Devon’s acquisition of Grayson Mill continues a growing trend of buyers looking beyond the prolific Permian Basin for acquisition opportunities of scale, according to Andrew Dittmar, principal analyst at Enverus Intelligence Research.

Grayson Mill was one of the largest remaining private opportunities likely to come up for sale—and Grayson Mill has reportedly been shopping a sale for months.

“Among remaining private equity-sponsored E&Ps, as opposed to truly private companies like Continental Resources, Grayson Mill had the largest count of remaining undeveloped gross drilling locations,” Dittmar wrote in a July 8 report.

For the Grayson Mill assets, Enverus ascribed between 70% and 80% of the total deal value to existing production, with the remainder going to undeveloped inventory.

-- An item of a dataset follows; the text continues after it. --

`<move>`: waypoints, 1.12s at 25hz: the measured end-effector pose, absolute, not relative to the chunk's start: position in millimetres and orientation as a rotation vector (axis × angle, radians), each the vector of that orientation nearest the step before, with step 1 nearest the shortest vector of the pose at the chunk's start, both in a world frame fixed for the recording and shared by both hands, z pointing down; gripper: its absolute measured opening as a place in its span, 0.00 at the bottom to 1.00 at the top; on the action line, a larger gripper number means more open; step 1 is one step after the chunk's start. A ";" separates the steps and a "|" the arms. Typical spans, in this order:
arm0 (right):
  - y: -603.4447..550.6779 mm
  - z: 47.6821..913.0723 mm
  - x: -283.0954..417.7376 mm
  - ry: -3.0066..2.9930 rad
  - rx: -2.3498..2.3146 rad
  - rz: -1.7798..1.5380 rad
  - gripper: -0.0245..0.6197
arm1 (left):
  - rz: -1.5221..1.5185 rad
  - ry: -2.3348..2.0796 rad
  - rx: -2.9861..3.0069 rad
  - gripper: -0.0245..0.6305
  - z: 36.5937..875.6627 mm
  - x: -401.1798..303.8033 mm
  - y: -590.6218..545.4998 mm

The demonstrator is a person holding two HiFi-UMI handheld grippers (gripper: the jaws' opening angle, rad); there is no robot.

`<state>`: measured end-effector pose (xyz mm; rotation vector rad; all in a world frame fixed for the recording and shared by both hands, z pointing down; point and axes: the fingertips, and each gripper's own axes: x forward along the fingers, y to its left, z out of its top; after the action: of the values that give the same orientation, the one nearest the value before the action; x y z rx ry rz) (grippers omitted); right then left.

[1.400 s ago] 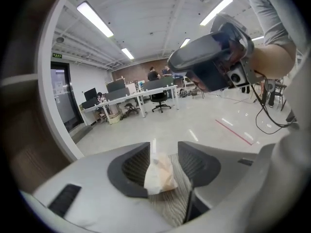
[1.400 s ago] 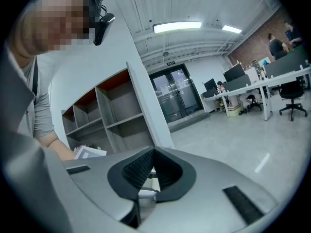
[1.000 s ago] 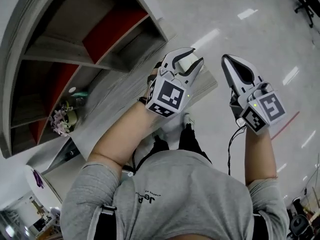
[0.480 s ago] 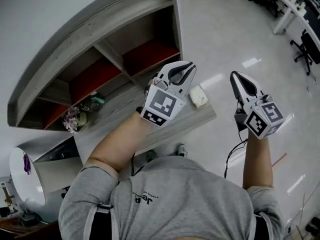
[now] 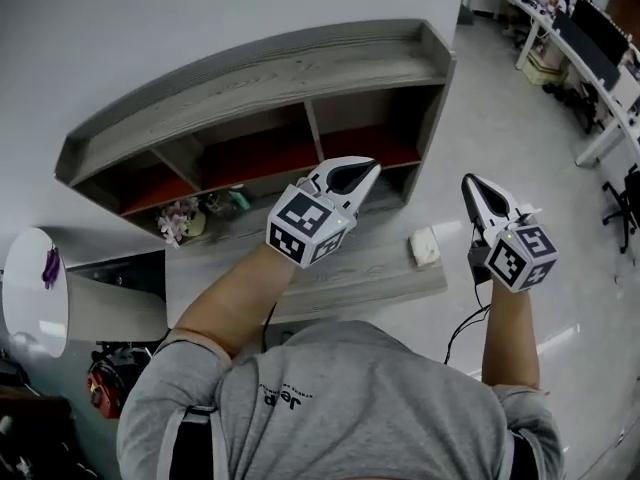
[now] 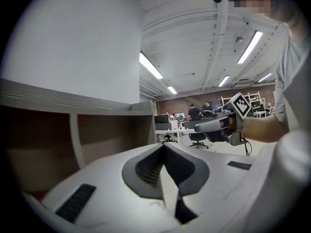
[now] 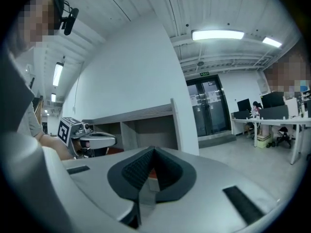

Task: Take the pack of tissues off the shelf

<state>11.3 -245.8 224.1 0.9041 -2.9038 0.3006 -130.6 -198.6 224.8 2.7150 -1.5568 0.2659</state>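
Both grippers are up in front of the shelf (image 5: 260,73), a grey wood unit with red-backed compartments, and neither is carrying anything. The left gripper (image 5: 366,172) hangs over the desk (image 5: 330,280) with its nose aimed at one o'clock toward the right-hand compartment. Its own view shows its jaws pressed together with nothing between the pads. The right gripper (image 5: 469,181) is out past the desk's right end, above the pale floor (image 5: 510,118), pointing to eleven o'clock. Its jaws are together too, and empty.

And the pack of tissues (image 5: 425,247)? It lies flat on the desk, right at the far right end by the edge, not in any compartment. From the left gripper it sits at about four o'clock, from the right gripper at seven o'clock, clear of both and lower in the head view between them.

Over at nine o'clock from the left gripper a small bunch of flowers (image 5: 178,218) stands against the shelf's lower left opening, with a teal object (image 5: 238,200) just beside it at three o'clock, too small to identify.

Each gripper shows in the other's view, held level and well apart. Office furniture lines the room at two o'clock.
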 end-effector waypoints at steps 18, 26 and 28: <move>-135.5 205.3 -226.9 -2.987 0.448 0.273 0.05 | 0.095 -1.895 2.419 0.05 198.5 -383.0 -16.5; -75.1 211.5 -308.3 -3.008 0.310 0.289 0.05 | 0.014 -1.944 2.302 0.05 207.1 -453.5 52.0; -64.9 214.0 -322.3 -3.010 0.280 0.294 0.05 | -0.004 -1.965 2.275 0.05 208.4 -466.3 64.5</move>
<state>-322.3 -64.9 214.0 0.2803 -3.0098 0.2935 -466.3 64.5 208.4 2.2751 -1.9651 -0.0041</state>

“That was also the case in its prior acquisitions of RimRock in the Williston and Validus in the Eagle Ford,” Dittmar wrote. “However, a more conservative outlook on deals may have prevented Devon from coming out on top in the various scrambles for core Permian opportunities.”

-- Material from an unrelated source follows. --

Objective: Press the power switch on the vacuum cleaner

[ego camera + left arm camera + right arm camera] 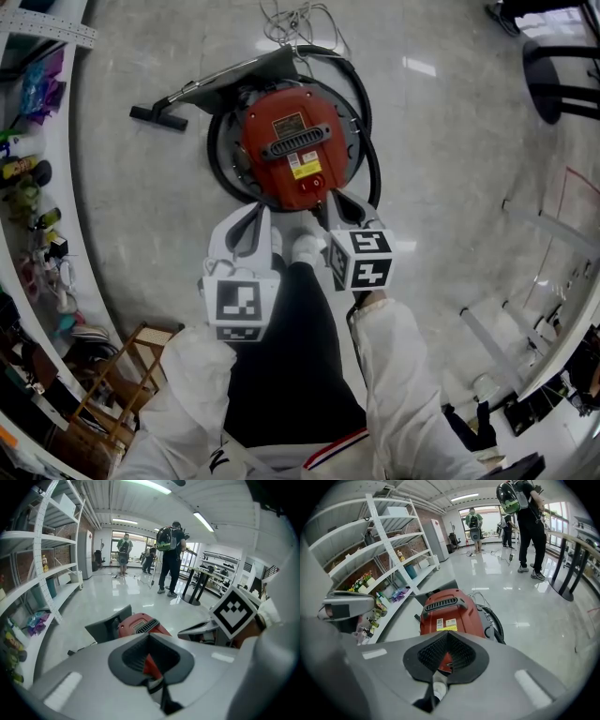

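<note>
- Vacuum cleaner (pixel 292 150): red canister on the floor, straight ahead of the person's feet. It is the landmark for every place below.
- Power switch: not clearly made out in any view. It is probably on the red top near the vacuum's near edge, but that is a guess.
- Right gripper (pixel 331 200): jaws closed together with nothing between them. The tip is at the vacuum's near-right edge, and contact is unclear.
- Left gripper (pixel 250 218): jaws also closed and empty, just off the vacuum's near-left edge. It looks idle.
- Hose (pixel 371 141): black loop wrapping the vacuum's right and far sides, just beside the right gripper.
- Floor nozzle (pixel 157 116): on the floor to the vacuum's far left.
- Loose cable (pixel 292 17): on the floor beyond the vacuum.
- Step judged: lining up for the press, which is not done yet.
- Risk 1: the closed tip could slide off the rounded red lid and miss the switch, because the lid is smooth and curved.
- Risk 2: the canister could roll or scoot away if the push goes sideways rather than down.
- Risk 3: the right gripper could snag the hose loop, because it sits so close.
- Risk 4: the tip could land on the yellow label (pixel 306 167) instead of the switch.
</note>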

According to analysts at Truist Securities and Siebert Williams Shank & Co., Devon paid around $50,000 per flowing oil-equivalent barrel of production—a slight discount to Devon’s pre-deal average at $51,363/boe.

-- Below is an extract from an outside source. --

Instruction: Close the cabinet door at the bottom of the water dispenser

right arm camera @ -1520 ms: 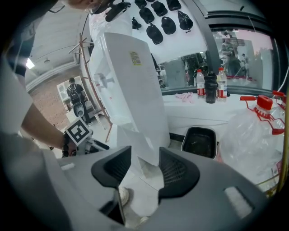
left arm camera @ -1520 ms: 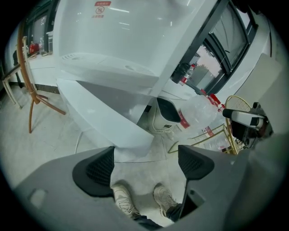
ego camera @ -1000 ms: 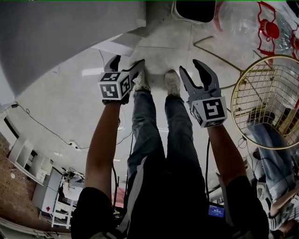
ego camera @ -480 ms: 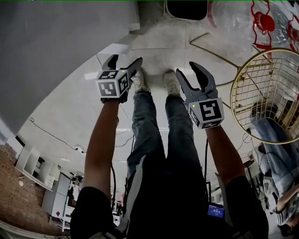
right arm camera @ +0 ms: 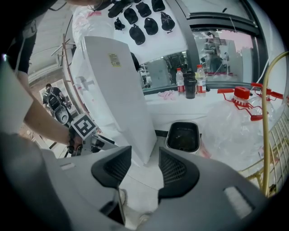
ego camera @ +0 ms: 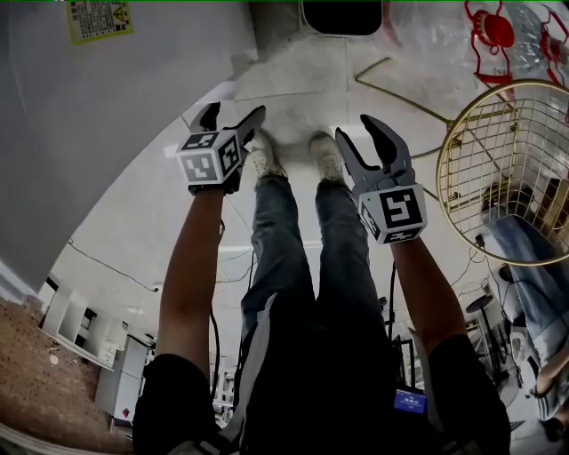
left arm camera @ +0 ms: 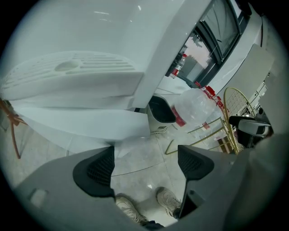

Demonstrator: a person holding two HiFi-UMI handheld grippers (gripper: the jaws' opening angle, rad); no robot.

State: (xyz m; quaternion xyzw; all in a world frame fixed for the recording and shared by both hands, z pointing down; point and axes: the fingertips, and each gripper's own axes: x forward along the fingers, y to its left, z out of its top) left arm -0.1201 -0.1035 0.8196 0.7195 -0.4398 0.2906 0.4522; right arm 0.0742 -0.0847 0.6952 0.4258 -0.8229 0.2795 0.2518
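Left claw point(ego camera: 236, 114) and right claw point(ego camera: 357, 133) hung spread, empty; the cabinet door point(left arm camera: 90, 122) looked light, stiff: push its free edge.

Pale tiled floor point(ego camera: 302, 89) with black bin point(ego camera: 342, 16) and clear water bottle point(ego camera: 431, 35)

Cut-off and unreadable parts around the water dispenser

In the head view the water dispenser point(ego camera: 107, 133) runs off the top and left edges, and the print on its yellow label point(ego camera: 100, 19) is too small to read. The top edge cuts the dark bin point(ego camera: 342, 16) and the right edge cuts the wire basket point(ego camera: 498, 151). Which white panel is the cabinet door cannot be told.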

Chord Energy paid approximately $40,000/boe of production when acquiring Enerplus Corp., per Truist Securities data.

Other operators are hoping to find value and runway in the Williston Basin. TXO Partners LP, led by former XTO Energy executive Bob Simpson, recently announced entering the Williston Basin through acquisition.

TXO Partners’ two Williston transactions—one with Eagle Mountain Energy Partners and the other with an undisclosed private seller—include assets in the Elm Coulee field of Montana and the Russian Creek field of North Dakota.

A historic wave of U.S. upstream M&A transactions will set up an interesting future for the Williston Basin. Chord now finds itself in an intriguing position, Dittmar wrote.

“Grayson was a natural target for Chord with closely fitting operations. Now that Devon has committed to the basin, Chord could find itself the next acquisition target in another of the public-public company mergers that have largely dominated M&A activity,” he wrote.

Smaller M&A opportunities in the Williston could also open soon.

Exxon Mobil and its shale subsidiary, XTO Energy, maintain a legacy portfolio of Williston Basin assets. But the supermajor’s U.S. onshore efforts are much more focused on the Permian Basin, where Exxon closed a $60 billion acquisition of Pioneer Natural Resources.

Fellow U.S. supermajor Chevron Corp. is acquiring Hess Corp. for $55 billion mainly for Hess’ irreplicable position offshore Guyana—but Hess also owns a massive portfolio of assets in the Williston Basin.

Both Exxon and Chevron could look to tap the Williston Basin when considering non-core asset sales to reduce debt.

Another smaller Williston M&A opportunity is private producer Kraken Resources, Dittmar said.

ConocoPhillips’ $17.1 billion deal to buy Marathon Oil Corp. will also consolidate large swathes of the Williston Basin.